Description of the task: Give the number of lines below that hold "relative", and only that.

Saved data entries
◆ ◆ ◆ ◆ ◆ ◆ ◆

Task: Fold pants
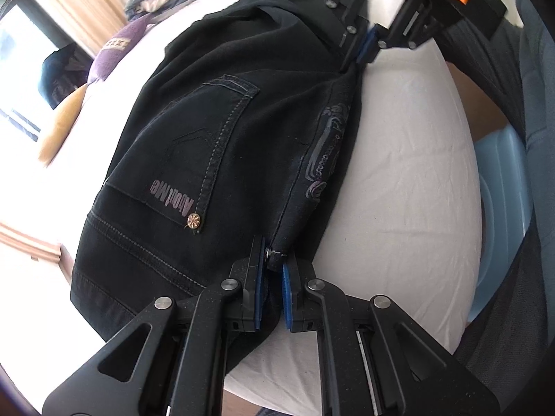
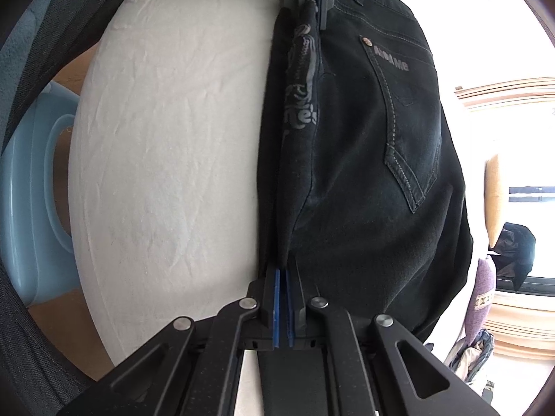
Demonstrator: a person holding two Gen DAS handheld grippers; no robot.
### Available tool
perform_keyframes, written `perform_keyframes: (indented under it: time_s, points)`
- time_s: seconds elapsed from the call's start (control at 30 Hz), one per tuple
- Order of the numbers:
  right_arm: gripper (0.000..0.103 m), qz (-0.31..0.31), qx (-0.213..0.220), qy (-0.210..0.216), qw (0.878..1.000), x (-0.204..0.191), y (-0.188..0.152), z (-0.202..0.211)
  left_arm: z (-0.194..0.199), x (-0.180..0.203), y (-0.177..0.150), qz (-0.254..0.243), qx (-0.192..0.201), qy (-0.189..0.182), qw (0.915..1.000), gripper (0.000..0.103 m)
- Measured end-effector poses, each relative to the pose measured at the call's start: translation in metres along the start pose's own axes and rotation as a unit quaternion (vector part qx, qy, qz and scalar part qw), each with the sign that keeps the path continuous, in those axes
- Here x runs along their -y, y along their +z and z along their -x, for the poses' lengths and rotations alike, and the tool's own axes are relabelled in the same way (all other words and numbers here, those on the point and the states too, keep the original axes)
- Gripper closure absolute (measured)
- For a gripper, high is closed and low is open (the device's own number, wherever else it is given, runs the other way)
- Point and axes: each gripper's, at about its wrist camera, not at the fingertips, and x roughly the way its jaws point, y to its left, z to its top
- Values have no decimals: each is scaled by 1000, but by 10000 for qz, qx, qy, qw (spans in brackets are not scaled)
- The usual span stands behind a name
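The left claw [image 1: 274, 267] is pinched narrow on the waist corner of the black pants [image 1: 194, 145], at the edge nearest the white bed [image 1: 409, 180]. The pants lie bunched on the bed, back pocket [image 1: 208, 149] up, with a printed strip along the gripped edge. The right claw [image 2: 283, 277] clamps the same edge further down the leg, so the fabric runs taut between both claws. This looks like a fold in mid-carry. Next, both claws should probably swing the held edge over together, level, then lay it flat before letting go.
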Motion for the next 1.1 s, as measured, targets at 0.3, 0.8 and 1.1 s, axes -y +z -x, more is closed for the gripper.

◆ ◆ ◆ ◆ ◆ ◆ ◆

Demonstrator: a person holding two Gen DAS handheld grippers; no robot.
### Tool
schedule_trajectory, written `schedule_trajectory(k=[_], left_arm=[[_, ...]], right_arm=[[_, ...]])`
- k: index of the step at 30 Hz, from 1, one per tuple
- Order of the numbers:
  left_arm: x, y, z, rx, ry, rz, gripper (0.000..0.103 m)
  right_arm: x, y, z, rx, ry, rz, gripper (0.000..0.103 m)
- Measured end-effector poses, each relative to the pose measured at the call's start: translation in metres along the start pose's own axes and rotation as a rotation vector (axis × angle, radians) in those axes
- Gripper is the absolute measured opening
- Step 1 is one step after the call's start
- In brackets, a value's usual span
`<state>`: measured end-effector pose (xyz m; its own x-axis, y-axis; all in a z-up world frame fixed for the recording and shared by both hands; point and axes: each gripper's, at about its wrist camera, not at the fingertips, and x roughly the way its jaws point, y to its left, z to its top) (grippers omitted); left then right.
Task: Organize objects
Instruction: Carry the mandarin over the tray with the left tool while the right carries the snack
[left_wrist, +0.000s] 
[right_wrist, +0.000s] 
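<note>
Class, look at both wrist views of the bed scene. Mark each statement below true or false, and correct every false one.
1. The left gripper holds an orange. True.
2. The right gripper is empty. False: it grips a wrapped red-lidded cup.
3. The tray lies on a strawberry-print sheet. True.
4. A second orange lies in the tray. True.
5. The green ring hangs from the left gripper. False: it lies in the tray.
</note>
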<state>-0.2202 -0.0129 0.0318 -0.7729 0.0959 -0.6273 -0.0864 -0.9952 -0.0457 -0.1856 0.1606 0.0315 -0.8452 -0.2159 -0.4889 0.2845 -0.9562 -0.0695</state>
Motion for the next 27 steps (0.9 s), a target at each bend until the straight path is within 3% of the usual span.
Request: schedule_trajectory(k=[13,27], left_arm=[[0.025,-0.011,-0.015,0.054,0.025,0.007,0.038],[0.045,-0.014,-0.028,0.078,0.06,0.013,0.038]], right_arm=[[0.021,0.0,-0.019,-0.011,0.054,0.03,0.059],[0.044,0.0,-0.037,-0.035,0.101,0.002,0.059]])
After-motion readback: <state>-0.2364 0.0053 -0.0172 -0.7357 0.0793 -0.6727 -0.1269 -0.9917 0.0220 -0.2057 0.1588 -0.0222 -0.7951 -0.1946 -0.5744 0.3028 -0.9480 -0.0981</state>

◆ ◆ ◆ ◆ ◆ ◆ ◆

Answer box: 2